Pipelines¶
Orchestrate complex data workflows with dependency-aware execution, parallel processing, and intelligent error handling.
Overview¶
Odibi's pipeline system provides: - DAG-based execution: Automatic dependency resolution with cycle detection - Parallel processing: Execute independent nodes concurrently - Error strategies: Fine-grained control over failure behavior - Resume capability: Skip successfully completed nodes on retry - Drift detection: Compare local config against deployed definitions
Pipeline vs PipelineManager¶
| Component | Purpose |
|---|---|
Pipeline |
Executes a single pipeline (nodes, graph, engine) |
PipelineManager |
Manages multiple pipelines from a YAML config file |
Core Concepts¶
Pipeline¶
The Pipeline class is the executor and orchestrator for a single pipeline. It:
- Builds a dependency graph from node configurations
- Resolves execution order via topological sort
- Manages the execution engine (Pandas, Spark, or Polars)
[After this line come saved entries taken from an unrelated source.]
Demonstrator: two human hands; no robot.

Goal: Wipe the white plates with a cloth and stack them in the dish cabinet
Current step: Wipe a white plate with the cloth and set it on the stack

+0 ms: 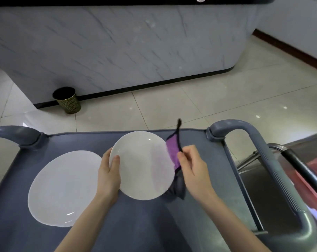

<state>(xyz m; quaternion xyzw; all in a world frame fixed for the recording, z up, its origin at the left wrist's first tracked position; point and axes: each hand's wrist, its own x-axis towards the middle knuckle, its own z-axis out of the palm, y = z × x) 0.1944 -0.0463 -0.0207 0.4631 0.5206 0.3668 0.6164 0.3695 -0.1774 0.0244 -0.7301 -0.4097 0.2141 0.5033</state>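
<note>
My left hand (109,174) grips the left rim of a white plate (142,165), thumb on its top face, holding it tilted just above the grey cart top (139,224). My right hand (192,165) pinches a purple cloth with a dark edge (173,153) at the plate's right rim; part of the cloth hangs behind and below the plate. A larger white plate (63,188) lies flat on the cart to the left. No dish cabinet is visible.
The cart has grey handles at the left (17,135) and right (245,131). A metal sink or trolley with a black bar (303,171) stands to the right. Beyond are a tiled floor, a marble-look counter (117,48) and a gold waste bin (67,100).
</note>
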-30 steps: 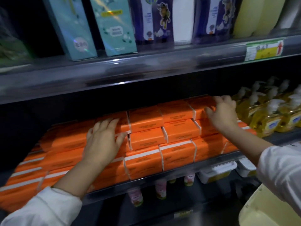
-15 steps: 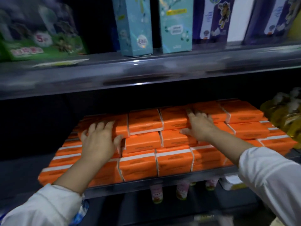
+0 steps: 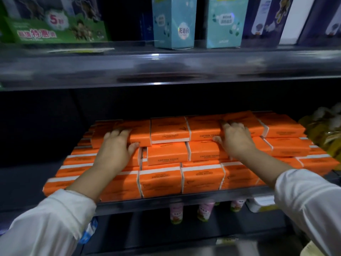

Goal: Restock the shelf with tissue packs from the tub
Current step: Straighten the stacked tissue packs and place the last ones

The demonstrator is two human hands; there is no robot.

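Though left grip (image 3: 115, 147) and right grip (image 3: 237, 140) lie spread flat on packs (image 3: 169, 129), only a tub (image 3: 312, 249) corner shows

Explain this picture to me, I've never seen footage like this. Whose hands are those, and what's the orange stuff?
There is no machine here. A person wears a camera on the head that looks forward and down, so the view is their own. The left hand and right hand rest on top of orange tissue packs, which are stacked in layers on a shop shelf. Neither hand is lifting a pack. Blue boxes stand on the shelf above.
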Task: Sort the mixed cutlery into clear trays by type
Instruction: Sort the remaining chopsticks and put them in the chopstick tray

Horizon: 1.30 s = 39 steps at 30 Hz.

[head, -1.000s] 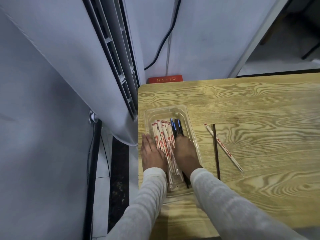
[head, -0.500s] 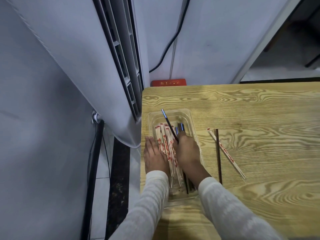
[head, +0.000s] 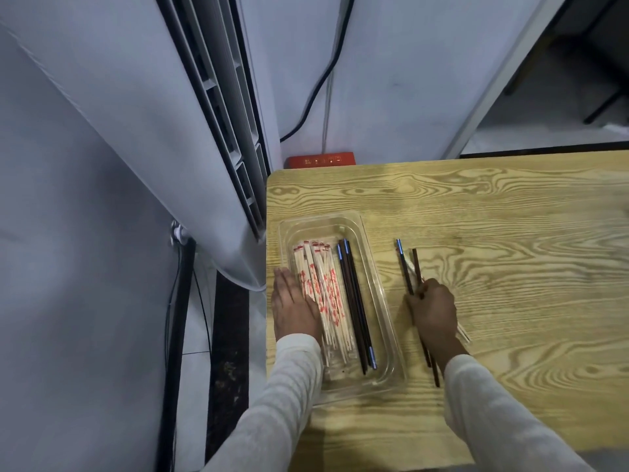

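Head view: the clear tray (head: 373, 233) sits at the table's (head: 510, 253) left edge. The left hand (head: 294, 308) lies flat on the tray's left side, fingers straight and pressed together, touching the wrapped sticks (head: 323, 294). The right hand (head: 432, 311) is on the table just right of the tray, its fingers curled round a loose pair (head: 406, 270) of dark chopsticks.

The step seems to be separating dark chopsticks from wrapped ones; whether the loose pair is being laid down or gathered up I cannot tell. To do it well, I would keep the two sticks parallel with their ends level, and hold the left hand down so the tray does not slide. A wrapped stick (head: 463, 332) pokes out from under the right hand, so the grip should close on the dark sticks only. Two more dark chopsticks, the tray pair (head: 354, 308), lie along the tray's right side beside the wrapped sticks and look due to come out next.

The wrapped sticks are pale with red print, bunched lengthwise. The dark chopsticks are slim and smooth, likely slippery. In the loose pair, one has a blue tip and the other is plain brown. No second tray is in view.
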### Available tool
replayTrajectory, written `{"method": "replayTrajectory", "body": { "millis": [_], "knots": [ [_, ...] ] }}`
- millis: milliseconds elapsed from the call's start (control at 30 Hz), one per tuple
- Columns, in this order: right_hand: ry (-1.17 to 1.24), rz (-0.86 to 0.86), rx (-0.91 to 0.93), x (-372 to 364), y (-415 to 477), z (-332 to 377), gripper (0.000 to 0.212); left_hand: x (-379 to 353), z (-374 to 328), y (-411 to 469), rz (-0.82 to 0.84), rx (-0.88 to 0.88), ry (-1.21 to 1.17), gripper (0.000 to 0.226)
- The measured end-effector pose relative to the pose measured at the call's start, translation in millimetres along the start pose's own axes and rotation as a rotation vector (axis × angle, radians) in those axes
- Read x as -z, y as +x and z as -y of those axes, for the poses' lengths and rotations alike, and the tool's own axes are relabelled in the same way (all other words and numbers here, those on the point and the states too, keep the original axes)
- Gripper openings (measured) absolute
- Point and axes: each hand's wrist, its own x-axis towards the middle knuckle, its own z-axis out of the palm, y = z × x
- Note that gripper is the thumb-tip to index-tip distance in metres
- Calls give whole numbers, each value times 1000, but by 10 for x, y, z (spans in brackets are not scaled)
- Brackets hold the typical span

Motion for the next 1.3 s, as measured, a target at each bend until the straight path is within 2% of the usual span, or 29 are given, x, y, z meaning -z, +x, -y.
{"method": "replayTrajectory", "body": {
  "millis": [67, 167, 233, 300, 400, 467, 633, 767, 933, 1133, 1300],
  "knots": [
    [15, -59, 48, 31, -34, 95, 17, -9, 7, 0, -3, 1, 1, 61],
    [95, -184, 299, 52, -272, 421, 16, -2, -7, 13, 1, 0, 6, 61],
    [98, -151, 474, -30, -496, 678, 18, 12, -31, 2, -3, 0, 8, 61],
    [29, -40, 547, -210, -640, 830, 23, 11, -38, -10, -43, -7, 3, 61],
    [-193, 114, 455, -418, -675, 916, 27, -5, -26, 22, -53, -18, 9, 61],
    [-314, 156, 417, -475, -651, 952, 28, 19, -24, 39, -17, -55, 55, 57],
    [-428, 121, 472, -530, -596, 1004, 33, 13, -13, 52, 91, -37, 111, 60],
    [-491, 117, 457, -526, -570, 931, 38, 24, -19, 39, 55, -42, 67, 57],
    [-470, 80, 429, -579, -539, 892, 32, 42, -27, 46, 126, -33, 97, 58],
    [-443, 130, 370, -590, -536, 847, 27, 47, -40, 47, 109, -16, 129, 60],
    [-349, 203, 291, -549, -543, 892, 19, 60, -49, 11, 33, -6, 40, 55]
  ]
}}
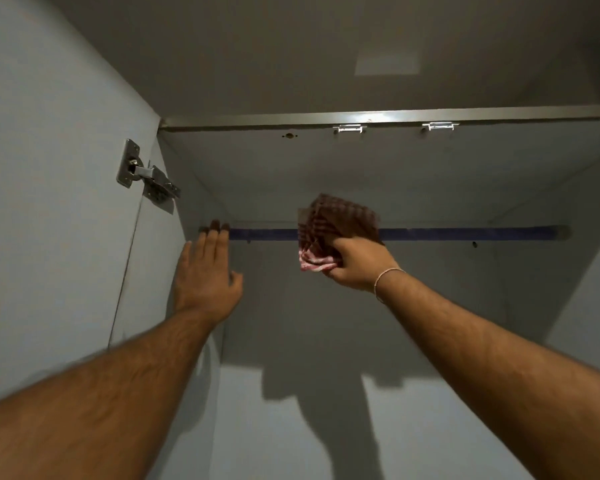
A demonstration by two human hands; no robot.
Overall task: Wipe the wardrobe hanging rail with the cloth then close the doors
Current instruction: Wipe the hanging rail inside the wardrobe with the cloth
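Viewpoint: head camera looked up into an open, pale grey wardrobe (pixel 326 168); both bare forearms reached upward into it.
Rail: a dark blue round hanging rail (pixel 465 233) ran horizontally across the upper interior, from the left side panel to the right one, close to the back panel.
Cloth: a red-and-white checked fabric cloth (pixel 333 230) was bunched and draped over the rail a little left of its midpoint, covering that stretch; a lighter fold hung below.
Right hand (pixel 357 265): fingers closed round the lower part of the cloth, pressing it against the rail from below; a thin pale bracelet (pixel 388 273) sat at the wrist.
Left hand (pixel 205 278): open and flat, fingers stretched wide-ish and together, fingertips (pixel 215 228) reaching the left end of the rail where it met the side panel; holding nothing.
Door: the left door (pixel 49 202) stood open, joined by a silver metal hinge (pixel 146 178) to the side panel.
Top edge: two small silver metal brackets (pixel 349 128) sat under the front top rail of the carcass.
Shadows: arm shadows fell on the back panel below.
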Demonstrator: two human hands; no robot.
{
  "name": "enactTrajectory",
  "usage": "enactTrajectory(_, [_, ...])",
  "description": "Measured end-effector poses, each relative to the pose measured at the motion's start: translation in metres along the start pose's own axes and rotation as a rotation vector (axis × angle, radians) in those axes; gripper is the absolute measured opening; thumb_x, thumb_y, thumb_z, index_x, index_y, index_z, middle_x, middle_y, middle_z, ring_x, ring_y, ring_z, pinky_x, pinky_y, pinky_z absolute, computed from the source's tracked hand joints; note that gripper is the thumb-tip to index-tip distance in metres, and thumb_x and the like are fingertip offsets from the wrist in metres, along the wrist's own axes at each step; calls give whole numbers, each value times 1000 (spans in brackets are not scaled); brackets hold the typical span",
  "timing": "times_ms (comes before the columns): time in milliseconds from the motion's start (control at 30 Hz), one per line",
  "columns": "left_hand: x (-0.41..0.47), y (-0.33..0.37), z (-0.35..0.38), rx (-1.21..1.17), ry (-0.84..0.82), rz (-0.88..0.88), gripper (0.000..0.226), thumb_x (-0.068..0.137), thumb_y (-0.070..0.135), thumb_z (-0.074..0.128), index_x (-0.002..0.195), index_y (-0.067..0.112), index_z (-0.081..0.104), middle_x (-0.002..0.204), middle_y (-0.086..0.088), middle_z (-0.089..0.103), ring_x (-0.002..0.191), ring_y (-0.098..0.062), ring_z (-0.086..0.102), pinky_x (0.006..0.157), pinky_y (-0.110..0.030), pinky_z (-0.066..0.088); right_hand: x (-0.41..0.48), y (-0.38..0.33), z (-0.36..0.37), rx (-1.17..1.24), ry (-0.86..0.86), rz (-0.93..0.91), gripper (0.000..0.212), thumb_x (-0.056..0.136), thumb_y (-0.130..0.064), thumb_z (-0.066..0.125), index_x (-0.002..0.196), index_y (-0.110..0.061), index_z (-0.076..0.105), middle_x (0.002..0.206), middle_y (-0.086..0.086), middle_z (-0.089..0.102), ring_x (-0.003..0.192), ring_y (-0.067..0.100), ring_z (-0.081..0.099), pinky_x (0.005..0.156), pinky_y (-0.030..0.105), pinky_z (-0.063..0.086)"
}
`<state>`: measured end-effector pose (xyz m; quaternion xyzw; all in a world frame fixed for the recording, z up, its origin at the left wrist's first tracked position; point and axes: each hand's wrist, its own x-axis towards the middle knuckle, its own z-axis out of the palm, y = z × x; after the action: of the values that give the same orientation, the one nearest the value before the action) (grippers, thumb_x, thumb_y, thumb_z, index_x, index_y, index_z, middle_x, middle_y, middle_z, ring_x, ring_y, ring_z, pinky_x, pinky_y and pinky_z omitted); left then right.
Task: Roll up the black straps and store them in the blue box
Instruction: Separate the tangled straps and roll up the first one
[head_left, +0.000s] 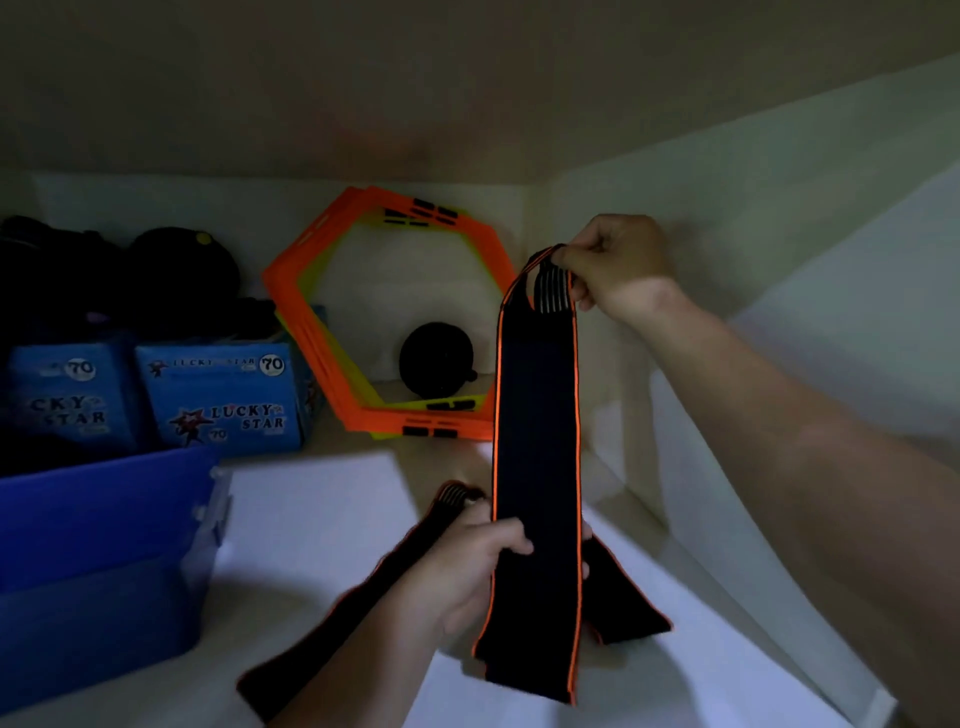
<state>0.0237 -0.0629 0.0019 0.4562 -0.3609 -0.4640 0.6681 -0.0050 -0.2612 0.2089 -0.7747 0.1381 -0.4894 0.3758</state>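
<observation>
- A black strap (535, 415) with orange edging is hanging nearly upright, unrolled and flat; its upper end, bearing pale ribbed stitching and a thin loop, is being pinched from above, while its middle is being gripped lower down, and its loose lower end is trailing down toward the white surface.
- A second black strap (415, 551), orange-edged too, is lying unrolled on the white surface, running diagonally from its ribbed end near the hanging strap toward the lower left.
- The blue box (104, 551) is standing open at the left edge, well apart from both straps; its contents are not showing.
</observation>
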Motion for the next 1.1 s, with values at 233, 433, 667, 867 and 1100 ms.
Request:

- Generates execution stories for observability
Node¶
A Node is the atomic unit of work. Each node follows a four-phase execution pattern:
| Phase | Description |
|---|---|
| Read | Load data from a connection (file, table, API) |
| Transform | Apply transformations (SQL, functions, patterns) |
| Validate | Run data quality tests, quarantine bad rows |
| Write | Persist output to a connection |
DependencyGraph¶
The DependencyGraph class builds and validates the DAG:
| Feature | Description |
|---|---|
| Missing dependency check | Fails if depends_on references undefined nodes |
| Cycle detection | Detects circular dependencies before execution |
| Topological sort | Returns nodes in valid execution order |
| Execution layers | Groups independent nodes for parallel execution |
PipelineResults¶
Execution results are captured in PipelineResults:
| Field | Type | Description |
|---|---|---|
pipeline_name |
string | Name of the executed pipeline |
completed |
list | Successfully completed node names |
failed |
list | Failed node names |
skipped |
list | Skipped node names (dependency failures) |
node_results |
dict | Detailed NodeResult per node |
duration |
float | Total execution time in seconds |
story_path |
string | Path to generated execution story |
Configuration¶
YAML Structure¶
project: MyDataPipeline
engine: spark # or 'pandas' or 'polars'
connections:
bronze:
type: local
path: ./data/bronze
silver:
type: local
path: ./data/silver
pipelines:
- pipeline: bronze_to_silver
nodes:
- name: load_orders
read:
connection: bronze
path: orders.parquet
format: parquet
- name: clean_orders
depends_on: [load_orders]
transform:
steps:
- function: drop_nulls
params:
columns: [order_id, customer_id]
- name: write_orders
depends_on: [clean_orders]
write:
connection: silver
path: orders_clean.parquet
format: parquet
mode: overwrite
Pipeline Config Options¶
| Field | Type | Required | Description |
|---|---|---|---|
pipeline |
string | Yes | Unique pipeline name |
nodes |
list | Yes | List of node configurations |
Node Config Options¶
| Field | Type | Required | Description |
|---|---|---|---|
name |
string | Yes | Unique node name within pipeline |
depends_on |
list | No | List of upstream node names |
read |
object | No | Read configuration |
transform |
object | No | Transform steps configuration |
validation |
object | No | Data quality tests |
write |
object | No | Write configuration |
on_error |
string | No | Error strategy: fail_fast, fail_later, ignore |
cache |
bool | No | Cache output in memory |
Execution Modes¶
Serial vs Parallel¶
# Serial execution (default)
results = manager.run()
# Parallel execution with 4 workers
results = manager.run(parallel=True, max_workers=4)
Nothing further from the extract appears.